The previous issue of the E-Bulletin mentioned that the Sainsbury Institute was given three-dimensional objects as a long-term loan from Sir Hugh and Lady Cortazzi. Among these 70 objects, around three quarters (fifty-three) are ceramics. And among the ceramics, about a third (eighteen) were made by the prominent Mashiko1 potter, Shimaoka Tatsuzō (1919-2007). Along with his works, the collection includes some of the most renowned modern Japanese ceramic artists such as Sakaida Kakiemon XIII (1906-1982), Imaizumi Imaemon XII (1897-1975) and Miwa Kyūsetsu XI (1967-2003). All four of the ceramic artists were designated as holders of Important Intangible Cultural Properties, i.e. Living National Treasures.
These generous gifts were given to the Sainsbury Institute in 2005. They used to be displayed in the Mingei-kan2, at the Cortazzi’s country house in East Sussex. Digital images of the objects were then made by Dr Maezaki Shin’ya in 2013. The Institute sought to obtain copyright permissions to publish digital images on the Internet with the help of Dr Mary Redfern in 2015. In August 2020, thanks to the cooperation of Professor Akama Ryō of Ritsumeikan University, Art Research Center and his team, it became possible to make the collection available as a database.

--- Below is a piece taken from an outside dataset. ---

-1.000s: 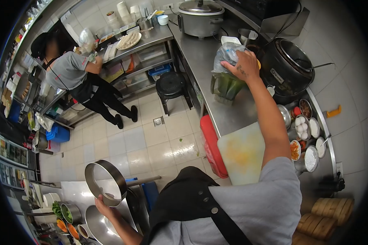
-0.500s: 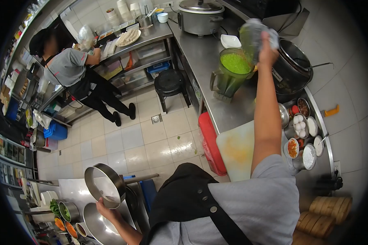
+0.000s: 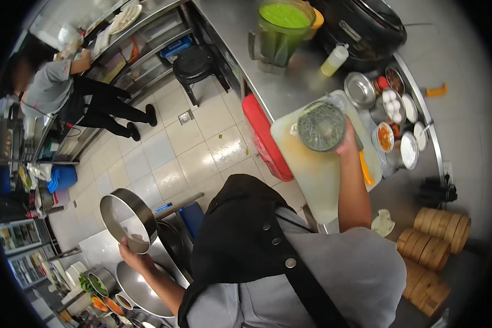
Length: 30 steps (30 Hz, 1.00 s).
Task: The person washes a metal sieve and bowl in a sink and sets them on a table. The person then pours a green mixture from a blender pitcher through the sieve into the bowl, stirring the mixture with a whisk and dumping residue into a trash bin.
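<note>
My left hand (image 3: 135, 256) is closed on the rim of a round metal drum sieve (image 3: 150, 221), held tilted over a large steel bowl (image 3: 147, 292). My right hand (image 3: 347, 139) grips a clear container (image 3: 321, 126) smeared with green residue inside. That container is above the pale cutting board (image 3: 298, 183), where a knife with an orange handle (image 3: 366, 169) lies. Farther along the counter stands a blender jug (image 3: 281, 38) full of bright green liquid.
Near the board are a squeeze bottle (image 3: 334, 60), an empty steel bowl (image 3: 359, 91), eggs (image 3: 392, 106) and small ingredient bowls. Bamboo steamers (image 3: 426, 249) sit at lower right. A black stool (image 3: 194, 65) stands on the floor; a co-worker (image 3: 60, 82) works at the left counter.
My right hand has brought the clear container from beside the blender jug back over the cutting board. The view has shifted, and my left hand still holds the sieve above the bowl.
</note>
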### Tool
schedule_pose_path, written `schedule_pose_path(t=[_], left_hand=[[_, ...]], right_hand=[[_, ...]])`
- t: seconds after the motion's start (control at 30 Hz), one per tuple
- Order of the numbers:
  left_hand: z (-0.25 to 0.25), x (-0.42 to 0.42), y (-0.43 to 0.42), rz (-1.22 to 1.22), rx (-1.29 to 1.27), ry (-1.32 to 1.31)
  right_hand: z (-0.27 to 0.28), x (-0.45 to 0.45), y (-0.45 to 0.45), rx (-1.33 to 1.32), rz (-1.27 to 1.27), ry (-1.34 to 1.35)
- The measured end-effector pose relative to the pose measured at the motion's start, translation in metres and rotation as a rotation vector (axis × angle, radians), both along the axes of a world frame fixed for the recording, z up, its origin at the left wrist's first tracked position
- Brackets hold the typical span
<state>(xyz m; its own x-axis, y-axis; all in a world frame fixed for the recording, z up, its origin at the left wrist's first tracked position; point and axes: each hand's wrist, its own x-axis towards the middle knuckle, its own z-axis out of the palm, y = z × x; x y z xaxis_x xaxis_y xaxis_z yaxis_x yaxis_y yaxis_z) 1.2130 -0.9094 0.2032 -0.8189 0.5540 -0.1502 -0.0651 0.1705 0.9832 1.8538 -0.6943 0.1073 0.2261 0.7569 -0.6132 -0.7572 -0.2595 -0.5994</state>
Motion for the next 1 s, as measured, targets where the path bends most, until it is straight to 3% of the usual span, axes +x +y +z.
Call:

Sir Hugh wished the collection to be on public display and so most of the works by Shimaoka Tatsuzō (16 out of 18 items) and one work by Hamada Shinsaku (1929-), the second son of Hamada Shōji (1894-1978), are now on loan to the Sainsbury Centre for Visual Arts from the Sainsbury Institute. The database released this month includes these works located in the Sainsbury Centre.
Although it has taken a long time to complete the database, now seems an appropriate time to release it, on the occasion of the sankaiki3 of Sir Hugh Cortazzi’s death.
To view the collection in its entirety, please access:
the database of the Cortazzi ceramic collection
Lisa Sainsbury Library
1. Tochigi prefecture in Japan.
2. Sir Hugh and Lady Cortazzi displayed their objects in an exhibition space, which they called Mingei-kan.
3. The second anniversary of someone’s death. In Japanese Buddhist custom, a memorial service is usually held on this occasion.